** Exercise **
Where a line in the records below contains the string "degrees", tally it; give only the final number.

** Material to process **
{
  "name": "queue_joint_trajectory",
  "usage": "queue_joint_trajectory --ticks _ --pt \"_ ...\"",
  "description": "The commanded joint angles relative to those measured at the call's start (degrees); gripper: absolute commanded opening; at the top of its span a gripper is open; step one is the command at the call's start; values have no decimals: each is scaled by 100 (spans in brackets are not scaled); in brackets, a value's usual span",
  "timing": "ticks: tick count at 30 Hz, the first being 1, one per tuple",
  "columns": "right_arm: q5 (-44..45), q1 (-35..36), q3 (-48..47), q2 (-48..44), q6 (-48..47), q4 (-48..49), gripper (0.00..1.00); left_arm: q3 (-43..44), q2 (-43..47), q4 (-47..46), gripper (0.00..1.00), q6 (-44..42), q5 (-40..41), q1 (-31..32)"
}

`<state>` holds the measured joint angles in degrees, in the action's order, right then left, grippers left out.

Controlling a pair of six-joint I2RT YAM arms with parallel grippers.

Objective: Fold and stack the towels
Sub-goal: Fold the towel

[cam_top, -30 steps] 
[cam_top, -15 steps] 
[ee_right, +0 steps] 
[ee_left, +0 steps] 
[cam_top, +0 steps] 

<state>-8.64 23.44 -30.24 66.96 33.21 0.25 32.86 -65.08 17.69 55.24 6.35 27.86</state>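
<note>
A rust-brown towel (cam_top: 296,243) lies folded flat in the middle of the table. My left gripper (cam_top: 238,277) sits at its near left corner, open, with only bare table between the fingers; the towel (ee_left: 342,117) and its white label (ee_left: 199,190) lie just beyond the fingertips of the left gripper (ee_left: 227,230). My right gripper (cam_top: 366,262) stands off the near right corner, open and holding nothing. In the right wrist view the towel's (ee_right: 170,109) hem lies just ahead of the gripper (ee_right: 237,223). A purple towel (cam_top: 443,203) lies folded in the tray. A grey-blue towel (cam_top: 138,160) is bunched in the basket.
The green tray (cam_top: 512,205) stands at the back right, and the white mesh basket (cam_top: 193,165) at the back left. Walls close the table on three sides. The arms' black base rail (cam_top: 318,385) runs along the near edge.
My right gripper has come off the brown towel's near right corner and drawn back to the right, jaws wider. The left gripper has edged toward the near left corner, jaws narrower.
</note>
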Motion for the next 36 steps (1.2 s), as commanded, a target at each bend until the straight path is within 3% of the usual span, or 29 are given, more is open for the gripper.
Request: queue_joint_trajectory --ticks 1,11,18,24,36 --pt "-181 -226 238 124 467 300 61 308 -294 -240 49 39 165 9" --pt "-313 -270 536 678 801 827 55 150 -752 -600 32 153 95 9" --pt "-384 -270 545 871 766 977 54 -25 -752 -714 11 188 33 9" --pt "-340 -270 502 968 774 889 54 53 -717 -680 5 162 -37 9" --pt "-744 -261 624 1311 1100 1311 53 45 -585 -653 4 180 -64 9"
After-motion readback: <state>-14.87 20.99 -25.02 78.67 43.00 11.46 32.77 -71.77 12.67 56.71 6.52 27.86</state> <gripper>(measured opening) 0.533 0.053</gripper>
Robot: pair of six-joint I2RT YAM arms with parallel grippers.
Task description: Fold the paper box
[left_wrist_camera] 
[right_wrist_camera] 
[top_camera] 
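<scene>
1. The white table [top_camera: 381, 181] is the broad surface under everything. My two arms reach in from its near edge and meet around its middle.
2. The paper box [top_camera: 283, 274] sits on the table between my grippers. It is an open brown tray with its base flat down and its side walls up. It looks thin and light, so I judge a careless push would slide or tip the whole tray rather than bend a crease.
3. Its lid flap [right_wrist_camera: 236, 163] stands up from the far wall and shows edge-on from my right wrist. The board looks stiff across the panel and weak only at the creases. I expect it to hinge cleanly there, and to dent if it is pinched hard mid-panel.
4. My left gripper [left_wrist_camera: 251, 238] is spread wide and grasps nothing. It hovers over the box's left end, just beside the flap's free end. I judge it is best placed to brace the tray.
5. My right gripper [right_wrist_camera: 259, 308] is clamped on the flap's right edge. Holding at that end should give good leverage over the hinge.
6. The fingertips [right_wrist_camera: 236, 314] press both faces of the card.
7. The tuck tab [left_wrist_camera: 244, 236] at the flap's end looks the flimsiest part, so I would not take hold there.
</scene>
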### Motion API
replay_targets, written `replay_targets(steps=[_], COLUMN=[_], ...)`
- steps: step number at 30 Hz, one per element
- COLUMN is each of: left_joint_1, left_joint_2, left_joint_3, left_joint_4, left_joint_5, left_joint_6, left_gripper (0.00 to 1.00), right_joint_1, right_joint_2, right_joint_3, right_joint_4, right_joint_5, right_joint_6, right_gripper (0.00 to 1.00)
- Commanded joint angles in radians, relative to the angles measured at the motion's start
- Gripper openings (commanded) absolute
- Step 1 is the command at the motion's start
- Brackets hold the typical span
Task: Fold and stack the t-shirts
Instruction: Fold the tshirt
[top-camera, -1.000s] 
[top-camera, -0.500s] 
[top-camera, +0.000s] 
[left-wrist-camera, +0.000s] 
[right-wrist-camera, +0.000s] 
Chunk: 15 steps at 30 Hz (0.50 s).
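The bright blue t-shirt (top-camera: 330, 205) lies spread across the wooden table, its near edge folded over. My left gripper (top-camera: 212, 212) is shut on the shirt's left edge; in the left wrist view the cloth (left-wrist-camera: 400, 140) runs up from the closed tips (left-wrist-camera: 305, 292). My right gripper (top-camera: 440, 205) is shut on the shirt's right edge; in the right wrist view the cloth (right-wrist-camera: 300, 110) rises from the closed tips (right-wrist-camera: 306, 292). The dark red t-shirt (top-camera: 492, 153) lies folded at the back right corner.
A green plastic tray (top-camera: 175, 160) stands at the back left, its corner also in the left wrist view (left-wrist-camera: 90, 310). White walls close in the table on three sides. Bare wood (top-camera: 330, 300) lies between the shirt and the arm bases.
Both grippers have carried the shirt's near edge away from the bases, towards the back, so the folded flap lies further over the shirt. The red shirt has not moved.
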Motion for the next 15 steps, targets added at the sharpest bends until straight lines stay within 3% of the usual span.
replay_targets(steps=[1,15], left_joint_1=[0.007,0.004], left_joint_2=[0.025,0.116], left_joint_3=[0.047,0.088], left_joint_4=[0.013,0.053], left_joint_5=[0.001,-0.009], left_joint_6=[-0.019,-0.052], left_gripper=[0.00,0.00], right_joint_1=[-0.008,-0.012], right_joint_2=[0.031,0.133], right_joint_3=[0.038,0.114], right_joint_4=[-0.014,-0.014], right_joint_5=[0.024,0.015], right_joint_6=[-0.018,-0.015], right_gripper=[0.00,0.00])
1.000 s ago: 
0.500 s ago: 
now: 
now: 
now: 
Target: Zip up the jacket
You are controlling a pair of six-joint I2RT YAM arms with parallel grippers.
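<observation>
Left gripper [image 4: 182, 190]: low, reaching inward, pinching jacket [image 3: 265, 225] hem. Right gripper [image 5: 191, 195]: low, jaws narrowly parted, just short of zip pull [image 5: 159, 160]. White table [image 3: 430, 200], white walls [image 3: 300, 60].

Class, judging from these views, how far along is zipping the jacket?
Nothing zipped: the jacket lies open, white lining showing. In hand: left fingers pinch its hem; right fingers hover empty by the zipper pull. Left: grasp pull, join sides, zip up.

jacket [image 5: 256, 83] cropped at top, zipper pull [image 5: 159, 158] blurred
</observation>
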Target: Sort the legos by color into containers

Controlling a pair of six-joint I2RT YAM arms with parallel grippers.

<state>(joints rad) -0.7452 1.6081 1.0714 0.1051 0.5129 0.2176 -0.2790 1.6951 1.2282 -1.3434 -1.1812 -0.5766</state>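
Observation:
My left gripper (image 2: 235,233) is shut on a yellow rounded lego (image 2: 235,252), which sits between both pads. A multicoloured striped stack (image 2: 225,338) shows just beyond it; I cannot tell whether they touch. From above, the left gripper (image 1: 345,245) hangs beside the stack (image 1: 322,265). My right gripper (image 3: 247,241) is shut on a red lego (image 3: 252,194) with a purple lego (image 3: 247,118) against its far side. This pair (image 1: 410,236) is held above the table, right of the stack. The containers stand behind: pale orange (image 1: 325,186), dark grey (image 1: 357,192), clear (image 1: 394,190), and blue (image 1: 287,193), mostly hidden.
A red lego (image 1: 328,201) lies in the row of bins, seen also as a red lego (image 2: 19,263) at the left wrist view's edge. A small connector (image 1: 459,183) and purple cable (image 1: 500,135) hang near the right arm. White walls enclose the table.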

** Answer space **
2